Физическое влечение Клоды к собственному полу было предметом грубоватых шуток между ними. Странно, но в Нью-Йорке даже это не казалось ему чем-то из ряда вон выходящим. В Англии Сэмми был поражен, хоть и не подал виду, откровенностью ее намеков. Еще больше его взволновало то, что однажды она хлопнула его по заднице, несомненно, в шутку, но добавив при этом: «Ты сам немного смахиваешь на девушку, Сэмми». Нельзя сказать, что это замечание его ободрило.
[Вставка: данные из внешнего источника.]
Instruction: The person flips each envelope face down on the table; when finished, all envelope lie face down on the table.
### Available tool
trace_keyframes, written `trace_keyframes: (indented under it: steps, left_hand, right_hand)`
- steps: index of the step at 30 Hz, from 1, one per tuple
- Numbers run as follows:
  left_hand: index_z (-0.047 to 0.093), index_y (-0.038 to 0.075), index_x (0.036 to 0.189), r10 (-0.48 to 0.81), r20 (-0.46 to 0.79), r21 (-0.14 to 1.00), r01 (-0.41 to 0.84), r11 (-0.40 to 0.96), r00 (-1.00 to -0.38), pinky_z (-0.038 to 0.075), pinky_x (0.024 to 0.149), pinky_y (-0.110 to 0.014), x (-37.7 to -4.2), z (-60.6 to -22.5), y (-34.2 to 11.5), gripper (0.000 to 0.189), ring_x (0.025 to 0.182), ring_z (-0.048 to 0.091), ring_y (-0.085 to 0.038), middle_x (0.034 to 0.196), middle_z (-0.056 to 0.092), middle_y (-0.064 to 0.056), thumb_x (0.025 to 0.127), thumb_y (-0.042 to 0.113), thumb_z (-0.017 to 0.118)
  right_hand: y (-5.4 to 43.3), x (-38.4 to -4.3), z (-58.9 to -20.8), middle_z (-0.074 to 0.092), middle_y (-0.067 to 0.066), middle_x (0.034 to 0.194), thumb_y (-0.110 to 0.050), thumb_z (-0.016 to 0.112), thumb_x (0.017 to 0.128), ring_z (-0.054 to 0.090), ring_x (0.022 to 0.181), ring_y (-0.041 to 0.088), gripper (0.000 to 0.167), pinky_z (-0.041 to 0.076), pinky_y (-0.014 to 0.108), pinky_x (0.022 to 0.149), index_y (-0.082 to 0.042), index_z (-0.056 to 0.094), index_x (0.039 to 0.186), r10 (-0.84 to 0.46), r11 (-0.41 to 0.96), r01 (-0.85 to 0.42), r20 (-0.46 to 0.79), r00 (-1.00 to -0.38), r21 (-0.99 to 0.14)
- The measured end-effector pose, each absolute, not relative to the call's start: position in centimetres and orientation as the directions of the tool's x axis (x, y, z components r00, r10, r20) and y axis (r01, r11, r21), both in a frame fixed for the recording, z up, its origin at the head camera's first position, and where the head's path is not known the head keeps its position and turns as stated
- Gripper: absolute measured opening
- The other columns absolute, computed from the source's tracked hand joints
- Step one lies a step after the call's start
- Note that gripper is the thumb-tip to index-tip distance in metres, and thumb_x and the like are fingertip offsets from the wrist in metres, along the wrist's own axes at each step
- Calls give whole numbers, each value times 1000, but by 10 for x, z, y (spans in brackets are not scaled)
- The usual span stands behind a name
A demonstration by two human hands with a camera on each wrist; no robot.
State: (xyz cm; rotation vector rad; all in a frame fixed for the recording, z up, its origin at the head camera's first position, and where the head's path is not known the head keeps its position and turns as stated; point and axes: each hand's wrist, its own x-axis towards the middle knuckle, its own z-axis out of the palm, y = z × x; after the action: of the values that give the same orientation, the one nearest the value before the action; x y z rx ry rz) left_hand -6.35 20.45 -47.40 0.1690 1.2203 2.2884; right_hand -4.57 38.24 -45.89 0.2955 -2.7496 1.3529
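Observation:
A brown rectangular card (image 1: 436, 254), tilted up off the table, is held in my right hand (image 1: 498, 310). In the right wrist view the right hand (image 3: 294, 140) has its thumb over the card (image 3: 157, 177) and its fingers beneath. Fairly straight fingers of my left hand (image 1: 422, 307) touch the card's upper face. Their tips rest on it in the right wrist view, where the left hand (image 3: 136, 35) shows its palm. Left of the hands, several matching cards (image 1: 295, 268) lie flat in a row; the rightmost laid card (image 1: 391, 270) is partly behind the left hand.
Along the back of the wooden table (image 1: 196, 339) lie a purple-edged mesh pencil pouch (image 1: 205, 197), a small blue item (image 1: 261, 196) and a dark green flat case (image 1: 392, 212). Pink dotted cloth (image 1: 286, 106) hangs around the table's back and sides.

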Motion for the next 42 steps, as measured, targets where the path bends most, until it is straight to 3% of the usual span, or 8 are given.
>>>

Впрочем, даже это меркло в сравнении с тем стыдом, который он испытал, когда как-то раз Клода игриво заявила о своем влечении к Заре и подивилась, как это Зара (если не брать во внимание деньги) терпит его, Сэмми. Однако в Нью-Йорке все это вызывало у Сэмми лишь веселье.

Еще ему было приятно слышать (хоть это и было сказано несерьезным тоном), что он нравился Джоани, девушке из отдела рекламы, отвечавшей за его рабочий график, потому что Джоани, в отличие от красивой и пугающей пиратки Клоды, была маленькой и нежной.

Вторым возможным абонентом была сама Джоани. В таком случае она должна была звонить из вестибюля «Барраклоу», где ждала его, чтобы отвезти в телестудию на другом конце города на запись очередного интервью. Позже Джоани привезет его обратно к гостинице и сама, как обычно, заплатит за такси, словно предполагая, что его нервная система не выдержит, если они отойдут от этой традиции. Когда-нибудь, с улыбкой подумал Сэмми, он, возможно, даже пригласит Джоани зайти в его номер… В конце концов, для чего еще нужны гостиничные номера? (Сэмми никогда раньше не жил в гостинице в собственном номере: его английский издатель во время промо-туров по старинке селил своих писателей в смежных спальнях.)